Your goal
Locate the string "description" in the records below. Copy every line where it occurs.

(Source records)
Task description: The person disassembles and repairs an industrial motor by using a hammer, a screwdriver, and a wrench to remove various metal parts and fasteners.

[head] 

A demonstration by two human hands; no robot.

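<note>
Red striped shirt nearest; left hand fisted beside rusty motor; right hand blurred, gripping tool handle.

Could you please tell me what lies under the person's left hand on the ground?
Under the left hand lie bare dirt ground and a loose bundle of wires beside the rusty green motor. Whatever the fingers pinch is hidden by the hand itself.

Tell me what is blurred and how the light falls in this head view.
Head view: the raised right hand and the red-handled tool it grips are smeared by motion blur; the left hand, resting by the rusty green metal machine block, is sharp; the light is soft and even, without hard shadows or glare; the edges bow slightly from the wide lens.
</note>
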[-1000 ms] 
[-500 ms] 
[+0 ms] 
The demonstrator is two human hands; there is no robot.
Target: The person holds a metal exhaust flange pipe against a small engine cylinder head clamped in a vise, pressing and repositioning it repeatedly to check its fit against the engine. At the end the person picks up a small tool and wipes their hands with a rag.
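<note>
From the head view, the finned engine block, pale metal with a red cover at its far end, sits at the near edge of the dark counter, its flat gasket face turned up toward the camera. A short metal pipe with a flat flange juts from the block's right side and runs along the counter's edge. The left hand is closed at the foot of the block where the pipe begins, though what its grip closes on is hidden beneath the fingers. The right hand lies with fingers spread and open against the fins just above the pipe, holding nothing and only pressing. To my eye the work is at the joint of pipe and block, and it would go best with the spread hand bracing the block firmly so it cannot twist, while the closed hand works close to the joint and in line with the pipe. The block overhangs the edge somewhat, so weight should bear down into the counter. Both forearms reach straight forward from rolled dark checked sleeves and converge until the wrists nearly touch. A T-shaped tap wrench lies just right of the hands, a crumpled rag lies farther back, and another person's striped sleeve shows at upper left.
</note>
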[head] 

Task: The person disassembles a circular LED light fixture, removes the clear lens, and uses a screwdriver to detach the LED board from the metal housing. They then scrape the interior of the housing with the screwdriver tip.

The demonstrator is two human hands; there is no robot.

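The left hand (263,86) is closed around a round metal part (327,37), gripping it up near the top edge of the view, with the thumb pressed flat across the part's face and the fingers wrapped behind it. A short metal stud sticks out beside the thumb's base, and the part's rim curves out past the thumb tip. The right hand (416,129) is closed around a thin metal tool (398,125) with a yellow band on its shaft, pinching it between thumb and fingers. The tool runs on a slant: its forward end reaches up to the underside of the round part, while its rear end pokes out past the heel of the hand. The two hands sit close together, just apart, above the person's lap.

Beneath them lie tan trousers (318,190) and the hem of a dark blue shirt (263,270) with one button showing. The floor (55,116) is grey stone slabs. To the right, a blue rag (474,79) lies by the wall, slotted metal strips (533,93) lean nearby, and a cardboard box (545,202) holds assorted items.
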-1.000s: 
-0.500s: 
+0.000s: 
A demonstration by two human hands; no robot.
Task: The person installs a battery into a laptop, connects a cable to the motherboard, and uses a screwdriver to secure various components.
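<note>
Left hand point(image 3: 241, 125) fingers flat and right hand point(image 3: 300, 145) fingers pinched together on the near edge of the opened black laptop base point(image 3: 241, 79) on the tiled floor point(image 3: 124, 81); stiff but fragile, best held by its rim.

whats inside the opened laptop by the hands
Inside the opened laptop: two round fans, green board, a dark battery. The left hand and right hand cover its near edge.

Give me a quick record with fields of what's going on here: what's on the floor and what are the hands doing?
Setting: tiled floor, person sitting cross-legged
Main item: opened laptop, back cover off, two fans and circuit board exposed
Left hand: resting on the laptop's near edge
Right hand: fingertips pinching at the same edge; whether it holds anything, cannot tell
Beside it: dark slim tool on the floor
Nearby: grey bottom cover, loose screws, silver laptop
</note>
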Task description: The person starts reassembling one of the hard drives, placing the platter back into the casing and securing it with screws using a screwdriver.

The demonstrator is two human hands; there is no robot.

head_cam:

Result
Task description: The person disassembles and repairs an industrial motor by using a hammer, a screwdriver, and a wrench to remove various metal parts and fasteners.
Task description: The person starts reassembling one of the hard drives, placing the platter back into the casing and securing it with screws using a screwdriver.

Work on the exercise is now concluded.